JEC Group have brought together the international community of composites leaders and executives in our Composites Circle as an unique networking opportunity to meet with both peers and future partners.
The Australian company has announced on the 27th of April 2011 it has entered into a funding agreement for the issue of convertible notes to the value of US$15 million (approximately AU$14.0 million on current exchange rates) to US-based small-cap financier, La Jolla Cove Investors, Inc. along with a share placement to sophisticated and professional investors of AU$3.3 million at AU$0.32 per share, including La Jolla and Washington H Soul Pattinson & Co, its largest shareholder.
Quickstep’s existing eligible shareholders will be given the opportunity to participate in the capital raising through a Share Purchase Plan (“SPP”) at AU$0.32, the details of which are attached in Appendix 1.
La Jolla is an experienced financier of financing small-cap, publicly traded companies having signed over US$400 million of financing for companies on leading world exchanges since establishing in 1995.

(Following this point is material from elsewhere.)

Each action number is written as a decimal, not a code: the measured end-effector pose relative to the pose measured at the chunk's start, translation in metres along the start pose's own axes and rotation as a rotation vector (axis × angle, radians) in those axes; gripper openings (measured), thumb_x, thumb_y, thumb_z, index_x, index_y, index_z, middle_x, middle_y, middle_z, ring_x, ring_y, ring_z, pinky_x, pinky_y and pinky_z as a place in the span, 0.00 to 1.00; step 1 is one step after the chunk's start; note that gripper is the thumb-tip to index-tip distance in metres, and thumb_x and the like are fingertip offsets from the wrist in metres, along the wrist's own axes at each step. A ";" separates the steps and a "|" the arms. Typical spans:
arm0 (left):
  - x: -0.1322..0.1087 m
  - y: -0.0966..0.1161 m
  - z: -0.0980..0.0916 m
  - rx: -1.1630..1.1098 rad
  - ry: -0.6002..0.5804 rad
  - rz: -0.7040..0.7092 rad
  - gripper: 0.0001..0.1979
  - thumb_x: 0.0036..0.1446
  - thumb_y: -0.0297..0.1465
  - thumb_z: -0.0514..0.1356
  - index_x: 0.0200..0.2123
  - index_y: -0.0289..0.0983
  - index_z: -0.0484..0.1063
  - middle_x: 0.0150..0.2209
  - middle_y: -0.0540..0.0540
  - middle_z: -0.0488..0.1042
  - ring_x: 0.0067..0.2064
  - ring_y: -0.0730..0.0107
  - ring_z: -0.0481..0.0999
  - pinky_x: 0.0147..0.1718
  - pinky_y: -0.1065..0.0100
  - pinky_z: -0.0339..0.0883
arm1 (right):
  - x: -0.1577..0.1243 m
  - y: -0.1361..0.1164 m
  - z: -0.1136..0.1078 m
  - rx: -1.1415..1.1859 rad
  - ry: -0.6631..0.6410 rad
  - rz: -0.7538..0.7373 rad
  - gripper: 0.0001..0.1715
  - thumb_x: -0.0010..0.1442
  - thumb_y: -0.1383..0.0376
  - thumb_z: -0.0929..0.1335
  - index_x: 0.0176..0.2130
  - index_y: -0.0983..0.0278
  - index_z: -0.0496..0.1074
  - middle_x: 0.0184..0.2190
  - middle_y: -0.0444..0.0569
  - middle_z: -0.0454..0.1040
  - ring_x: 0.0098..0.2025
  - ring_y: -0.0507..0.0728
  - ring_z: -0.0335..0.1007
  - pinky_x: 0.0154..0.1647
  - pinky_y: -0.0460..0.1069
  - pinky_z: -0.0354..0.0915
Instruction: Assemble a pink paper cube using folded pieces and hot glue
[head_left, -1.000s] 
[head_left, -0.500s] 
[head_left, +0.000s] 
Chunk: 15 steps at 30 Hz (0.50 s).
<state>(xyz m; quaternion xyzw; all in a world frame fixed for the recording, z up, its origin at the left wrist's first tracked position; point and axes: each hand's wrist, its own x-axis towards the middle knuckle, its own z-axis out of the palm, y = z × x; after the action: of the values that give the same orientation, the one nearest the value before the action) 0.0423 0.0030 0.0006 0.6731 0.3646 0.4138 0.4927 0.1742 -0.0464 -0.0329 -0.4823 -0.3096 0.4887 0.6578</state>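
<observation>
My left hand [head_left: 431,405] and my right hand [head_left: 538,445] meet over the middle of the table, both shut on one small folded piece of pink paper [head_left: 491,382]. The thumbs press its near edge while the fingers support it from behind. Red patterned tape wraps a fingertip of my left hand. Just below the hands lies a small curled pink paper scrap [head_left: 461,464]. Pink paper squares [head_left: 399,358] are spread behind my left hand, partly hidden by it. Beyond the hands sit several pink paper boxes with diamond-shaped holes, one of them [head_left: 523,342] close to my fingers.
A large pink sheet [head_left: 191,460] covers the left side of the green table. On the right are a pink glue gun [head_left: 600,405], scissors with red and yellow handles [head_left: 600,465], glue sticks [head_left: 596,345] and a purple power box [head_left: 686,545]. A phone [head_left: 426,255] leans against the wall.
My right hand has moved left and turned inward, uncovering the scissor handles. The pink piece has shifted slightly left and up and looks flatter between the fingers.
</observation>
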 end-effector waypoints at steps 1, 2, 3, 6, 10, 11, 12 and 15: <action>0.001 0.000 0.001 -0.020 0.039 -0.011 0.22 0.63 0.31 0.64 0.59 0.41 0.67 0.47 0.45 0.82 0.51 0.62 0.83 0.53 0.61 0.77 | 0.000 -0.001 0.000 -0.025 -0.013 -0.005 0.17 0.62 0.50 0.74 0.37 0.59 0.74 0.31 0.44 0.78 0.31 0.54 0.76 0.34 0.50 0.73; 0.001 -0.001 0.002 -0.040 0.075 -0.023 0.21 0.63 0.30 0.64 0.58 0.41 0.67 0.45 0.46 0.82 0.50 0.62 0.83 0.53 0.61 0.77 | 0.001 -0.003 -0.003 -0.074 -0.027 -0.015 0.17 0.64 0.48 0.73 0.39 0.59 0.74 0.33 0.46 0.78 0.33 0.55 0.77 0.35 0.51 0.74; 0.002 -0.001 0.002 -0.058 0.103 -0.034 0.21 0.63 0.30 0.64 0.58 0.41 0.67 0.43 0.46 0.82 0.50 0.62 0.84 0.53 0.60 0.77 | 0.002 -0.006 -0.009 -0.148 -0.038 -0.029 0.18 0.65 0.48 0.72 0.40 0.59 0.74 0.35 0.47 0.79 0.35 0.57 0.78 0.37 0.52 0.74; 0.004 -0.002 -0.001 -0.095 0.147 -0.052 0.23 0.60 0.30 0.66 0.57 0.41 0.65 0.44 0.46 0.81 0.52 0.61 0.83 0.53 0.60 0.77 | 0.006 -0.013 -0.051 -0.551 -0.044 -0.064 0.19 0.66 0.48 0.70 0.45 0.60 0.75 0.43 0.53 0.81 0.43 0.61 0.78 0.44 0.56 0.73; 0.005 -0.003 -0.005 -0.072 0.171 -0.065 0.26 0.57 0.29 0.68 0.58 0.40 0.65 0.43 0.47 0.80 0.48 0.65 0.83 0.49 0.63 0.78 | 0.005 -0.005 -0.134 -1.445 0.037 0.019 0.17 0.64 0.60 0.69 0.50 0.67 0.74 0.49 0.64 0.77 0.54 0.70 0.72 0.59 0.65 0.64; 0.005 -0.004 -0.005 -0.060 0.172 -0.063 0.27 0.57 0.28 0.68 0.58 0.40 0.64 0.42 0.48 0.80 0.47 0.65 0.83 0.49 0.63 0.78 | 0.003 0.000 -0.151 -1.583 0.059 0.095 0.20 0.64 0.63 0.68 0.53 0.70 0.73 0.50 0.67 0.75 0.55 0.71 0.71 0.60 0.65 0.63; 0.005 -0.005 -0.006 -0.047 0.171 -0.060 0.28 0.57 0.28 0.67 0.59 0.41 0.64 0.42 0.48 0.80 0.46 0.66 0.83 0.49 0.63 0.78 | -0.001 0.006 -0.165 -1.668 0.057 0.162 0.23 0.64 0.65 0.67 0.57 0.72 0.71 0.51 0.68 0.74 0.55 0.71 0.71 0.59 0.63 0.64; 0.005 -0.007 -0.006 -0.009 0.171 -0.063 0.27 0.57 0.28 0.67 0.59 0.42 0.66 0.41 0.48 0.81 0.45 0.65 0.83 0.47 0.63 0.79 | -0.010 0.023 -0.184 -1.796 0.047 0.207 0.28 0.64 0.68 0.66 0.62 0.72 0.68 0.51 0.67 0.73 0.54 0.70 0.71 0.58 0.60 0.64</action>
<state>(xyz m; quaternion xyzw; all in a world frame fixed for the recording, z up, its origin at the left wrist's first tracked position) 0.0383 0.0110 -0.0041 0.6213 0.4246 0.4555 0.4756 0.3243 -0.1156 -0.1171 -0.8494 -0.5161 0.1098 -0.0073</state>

Under the Funding Agreement between the Company and La Jolla, La Jolla has committed to participate in the share placement for AU$600,000 (on the same terms as other investors). The Company will also be able to access up to a further US$15 million through the issue of convertible notes; being an initial issue of US$7.5 million with an option, at the Company’s discretion, to issue a further US$7.5 million. These funds, together with expected funding assistance from the Australian Federal and State Governments, should see access to additional capital of in excess of AU$30 million by the end of 2012, in an efficient mix of short term equity, medium term equity, loans and grants.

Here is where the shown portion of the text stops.